● Activity
Each line below should be written out again exactly.

########

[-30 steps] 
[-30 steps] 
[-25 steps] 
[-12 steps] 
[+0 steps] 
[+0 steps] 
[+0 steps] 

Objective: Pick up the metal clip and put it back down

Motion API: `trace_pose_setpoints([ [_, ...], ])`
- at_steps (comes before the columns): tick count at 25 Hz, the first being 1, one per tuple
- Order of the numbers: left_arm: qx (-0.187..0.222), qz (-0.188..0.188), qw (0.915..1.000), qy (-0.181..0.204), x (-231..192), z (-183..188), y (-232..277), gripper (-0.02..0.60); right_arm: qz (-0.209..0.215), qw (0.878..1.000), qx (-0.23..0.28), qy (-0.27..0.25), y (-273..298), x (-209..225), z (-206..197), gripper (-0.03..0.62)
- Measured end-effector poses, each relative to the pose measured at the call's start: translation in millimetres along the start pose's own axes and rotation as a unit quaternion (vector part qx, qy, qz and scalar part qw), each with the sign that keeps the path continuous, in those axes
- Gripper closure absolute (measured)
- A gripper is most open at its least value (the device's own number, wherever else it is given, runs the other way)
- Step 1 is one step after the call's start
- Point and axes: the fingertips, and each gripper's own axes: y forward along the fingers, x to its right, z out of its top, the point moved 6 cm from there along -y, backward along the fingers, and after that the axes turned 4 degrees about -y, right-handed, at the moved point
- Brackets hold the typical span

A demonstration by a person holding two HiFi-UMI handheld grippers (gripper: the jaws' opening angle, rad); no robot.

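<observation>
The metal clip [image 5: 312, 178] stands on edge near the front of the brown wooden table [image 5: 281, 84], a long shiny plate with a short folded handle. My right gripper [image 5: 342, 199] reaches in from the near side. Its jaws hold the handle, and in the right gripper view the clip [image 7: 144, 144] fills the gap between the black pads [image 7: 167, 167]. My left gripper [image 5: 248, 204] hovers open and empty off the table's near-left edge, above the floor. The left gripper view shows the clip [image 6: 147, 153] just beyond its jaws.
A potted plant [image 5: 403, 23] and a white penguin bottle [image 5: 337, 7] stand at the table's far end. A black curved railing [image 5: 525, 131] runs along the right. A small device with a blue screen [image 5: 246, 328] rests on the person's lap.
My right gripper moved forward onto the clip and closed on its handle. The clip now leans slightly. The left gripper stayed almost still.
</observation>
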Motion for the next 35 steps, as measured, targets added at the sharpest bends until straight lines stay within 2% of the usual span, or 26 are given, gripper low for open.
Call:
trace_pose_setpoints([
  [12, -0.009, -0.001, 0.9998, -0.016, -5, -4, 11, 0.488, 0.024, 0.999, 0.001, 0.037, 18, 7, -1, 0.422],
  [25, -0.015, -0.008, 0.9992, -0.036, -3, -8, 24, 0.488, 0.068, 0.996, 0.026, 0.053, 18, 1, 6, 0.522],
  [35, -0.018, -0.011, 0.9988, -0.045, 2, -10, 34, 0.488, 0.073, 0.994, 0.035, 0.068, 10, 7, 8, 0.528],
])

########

● Problem solution
[-30 steps] 
[-30 steps] 
[-25 steps] 
[-12 steps] 
[+0 steps] 
[+0 steps] 
[+0 steps] 

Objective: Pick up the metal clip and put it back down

Motion API: `trace_pose_setpoints([ [_, ...], ])`
- at_steps (comes before the columns): tick count at 25 Hz, the first being 1, one per tuple
- Order of the numbers: left_arm: qx (-0.187..0.222), qz (-0.188..0.188), qw (0.915..1.000), qy (-0.181..0.204), x (-231..192), z (-183..188), y (-232..277), gripper (-0.02..0.60); right_arm: qz (-0.209..0.215), qw (0.878..1.000), qx (-0.23..0.28), qy (-0.27..0.25), y (-273..298), x (-209..225), z (-206..197), gripper (-0.03..0.62)
- Measured end-effector poses, each relative to the pose measured at the call's start: translation in millimetres along the start pose's own axes and rotation as a unit quaternion (vector part qx, qy, qz and scalar part qw), each with the sign that keeps the path continuous, in those axes
- Gripper closure absolute (measured)
- A gripper is most open at its least value (the device's own number, wherever else it is given, runs the other way)
- Step 1 is one step after the call's start
- Point and axes: the fingertips, and each gripper's own axes: y forward along the fingers, x to its right, z out of its top, the point moved 6 cm from there along -y, backward along the fingers, and after that the axes turned 4 degrees about -y, right-handed, at the moved point
- Brackets hold the typical span

A demonstration by a person holding two HiFi-UMI handheld grippers (gripper: the jaws' opening angle, rad); no robot.

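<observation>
The metal clip [image 5: 312, 178] stands on edge near the front of the brown wooden table [image 5: 281, 84], a long shiny plate with a short folded handle. My right gripper [image 5: 342, 199] reaches in from the near side. Its jaws hold the handle, and in the right gripper view the clip [image 7: 144, 144] fills the gap between the black pads [image 7: 167, 167]. My left gripper [image 5: 248, 204] hovers open and empty off the table's near-left edge, above the floor. The left gripper view shows the clip [image 6: 147, 153] just beyond its jaws.
A potted plant [image 5: 403, 23] and a white penguin bottle [image 5: 337, 7] stand at the table's far end. A black curved railing [image 5: 525, 131] runs along the right. A small device with a blue screen [image 5: 246, 328] rests on the person's lap.
My right gripper moved forward onto the clip and closed on its handle. The clip now leans slightly. The left gripper stayed almost still.
</observation>
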Motion for the next 35 steps, as measured, targets added at the sharpest bends until straight lines stay within 2% of the usual span, or 26 are given, gripper low for open.
Call:
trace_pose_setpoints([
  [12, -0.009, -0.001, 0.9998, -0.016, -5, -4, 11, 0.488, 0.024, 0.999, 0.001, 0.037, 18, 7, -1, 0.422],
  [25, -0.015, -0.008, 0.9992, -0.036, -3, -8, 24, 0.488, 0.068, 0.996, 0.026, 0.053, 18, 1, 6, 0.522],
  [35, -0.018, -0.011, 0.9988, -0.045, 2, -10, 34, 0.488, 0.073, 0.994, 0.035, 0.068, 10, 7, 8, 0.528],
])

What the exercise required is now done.